US-Präsident Donald Trump hat den saudischen Kronprinzen Mohammed bin Salman in der Affäre um die Ermordung des Journalisten Jamal Khashoggi in Schutz genommen. Bei einem Besuch des Thronfolgers im Weissen Haus sprach Trump von einem «erstklassigen Zeugnis» für dessen Menschenrechtsbilanz. «Ich bin sehr stolz darauf, was er geleistet hat. Was er getan hat, ist unglaublich, hinsichtlich Menschenrechte und allem anderen», so Trump vor laufenden Kameras. «Es ist eine Ehre, dein Freund zu sein, und es ist eine Ehre, dass du hier bist.»
Copyright 2025 The Associated Press. All rights reserved
Der Termin in Washington fand unter dem Eindruck anhaltender internationaler Kritik an der saudischen Führung statt. Menschenrechts-Organisationen und Journalistenverbände werfen dem Kronprinzen vor, die Ermordung von Khashoggi im saudischen Konsulat in Istanbul im Jahr 2018 zumindest gebilligt, wenn nicht sogar befohlen zu haben. US-Geheimdienste hatten ihn als Drahtzieher hinter der Tat identifiziert.

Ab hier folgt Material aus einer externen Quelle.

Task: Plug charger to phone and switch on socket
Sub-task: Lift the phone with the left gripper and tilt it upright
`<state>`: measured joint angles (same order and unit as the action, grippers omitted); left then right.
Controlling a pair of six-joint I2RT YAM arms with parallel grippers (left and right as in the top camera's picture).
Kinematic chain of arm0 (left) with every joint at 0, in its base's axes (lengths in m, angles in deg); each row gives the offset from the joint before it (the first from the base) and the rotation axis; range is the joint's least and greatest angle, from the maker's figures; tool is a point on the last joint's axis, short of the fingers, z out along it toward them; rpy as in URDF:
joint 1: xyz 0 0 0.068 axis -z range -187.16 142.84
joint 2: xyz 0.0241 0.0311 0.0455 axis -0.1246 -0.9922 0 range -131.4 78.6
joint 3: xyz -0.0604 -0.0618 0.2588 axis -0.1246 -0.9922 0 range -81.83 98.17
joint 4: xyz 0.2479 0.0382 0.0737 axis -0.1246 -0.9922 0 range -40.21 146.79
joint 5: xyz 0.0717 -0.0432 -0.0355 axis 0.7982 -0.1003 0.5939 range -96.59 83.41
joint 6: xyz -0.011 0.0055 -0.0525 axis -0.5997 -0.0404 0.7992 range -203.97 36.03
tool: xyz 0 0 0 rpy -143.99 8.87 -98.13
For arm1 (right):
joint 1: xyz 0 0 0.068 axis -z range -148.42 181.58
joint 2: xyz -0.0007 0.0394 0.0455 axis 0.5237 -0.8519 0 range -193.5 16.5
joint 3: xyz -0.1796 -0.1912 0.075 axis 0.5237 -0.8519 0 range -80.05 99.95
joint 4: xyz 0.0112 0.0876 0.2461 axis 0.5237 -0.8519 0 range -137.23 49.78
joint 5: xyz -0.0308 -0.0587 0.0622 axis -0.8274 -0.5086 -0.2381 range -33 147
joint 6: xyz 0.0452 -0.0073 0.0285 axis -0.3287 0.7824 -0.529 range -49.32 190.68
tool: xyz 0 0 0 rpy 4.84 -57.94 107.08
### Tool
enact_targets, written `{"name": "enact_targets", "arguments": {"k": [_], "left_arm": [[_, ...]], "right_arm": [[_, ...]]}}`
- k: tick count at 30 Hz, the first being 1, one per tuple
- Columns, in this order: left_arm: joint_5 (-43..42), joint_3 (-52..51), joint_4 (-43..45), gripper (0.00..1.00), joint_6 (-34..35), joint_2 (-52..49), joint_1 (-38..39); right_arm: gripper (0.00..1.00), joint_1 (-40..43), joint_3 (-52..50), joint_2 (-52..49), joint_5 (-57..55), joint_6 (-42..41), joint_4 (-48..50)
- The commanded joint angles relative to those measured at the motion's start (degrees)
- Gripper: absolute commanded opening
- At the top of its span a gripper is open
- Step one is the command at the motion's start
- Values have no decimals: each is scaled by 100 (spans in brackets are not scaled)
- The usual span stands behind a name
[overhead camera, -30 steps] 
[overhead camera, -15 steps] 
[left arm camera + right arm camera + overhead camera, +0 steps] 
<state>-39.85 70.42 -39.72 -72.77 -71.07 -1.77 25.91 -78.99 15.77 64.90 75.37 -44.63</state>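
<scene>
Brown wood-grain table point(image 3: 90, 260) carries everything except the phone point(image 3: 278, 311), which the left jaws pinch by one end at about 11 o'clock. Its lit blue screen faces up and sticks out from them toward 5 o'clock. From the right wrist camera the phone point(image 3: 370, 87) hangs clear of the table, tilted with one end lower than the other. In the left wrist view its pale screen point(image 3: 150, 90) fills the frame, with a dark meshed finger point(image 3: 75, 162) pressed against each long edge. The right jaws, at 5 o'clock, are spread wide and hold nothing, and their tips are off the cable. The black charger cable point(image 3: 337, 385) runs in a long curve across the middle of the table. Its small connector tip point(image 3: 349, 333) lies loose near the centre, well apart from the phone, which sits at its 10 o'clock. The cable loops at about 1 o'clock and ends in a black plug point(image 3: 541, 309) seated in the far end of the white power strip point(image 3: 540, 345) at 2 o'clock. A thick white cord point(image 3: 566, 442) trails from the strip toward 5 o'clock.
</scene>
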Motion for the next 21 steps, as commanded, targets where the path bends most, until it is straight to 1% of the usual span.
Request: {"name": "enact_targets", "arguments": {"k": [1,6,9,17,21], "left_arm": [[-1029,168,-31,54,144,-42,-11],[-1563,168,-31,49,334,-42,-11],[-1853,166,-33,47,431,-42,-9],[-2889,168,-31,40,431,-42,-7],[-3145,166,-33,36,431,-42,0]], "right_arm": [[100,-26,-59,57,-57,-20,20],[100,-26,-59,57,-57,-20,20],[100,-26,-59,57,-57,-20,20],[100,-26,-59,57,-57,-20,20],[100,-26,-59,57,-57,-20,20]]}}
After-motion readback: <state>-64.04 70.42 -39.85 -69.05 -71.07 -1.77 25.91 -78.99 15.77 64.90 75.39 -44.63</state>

Der Kolumnist der Washington Post war ein prominenter Kritiker des Regimes in Riad. Seine Leiche wurde nie gefunden, Hinweise deuten auf eine systematische Zerstückelung und Entsorgung der Überreste hin. Auf eine Frage zum Fall reagierte Trump schroff: «Dinge passieren.» Er bekräftigte zudem, dass Mohammed bin Salman «nichts von der Sache gewusst» habe.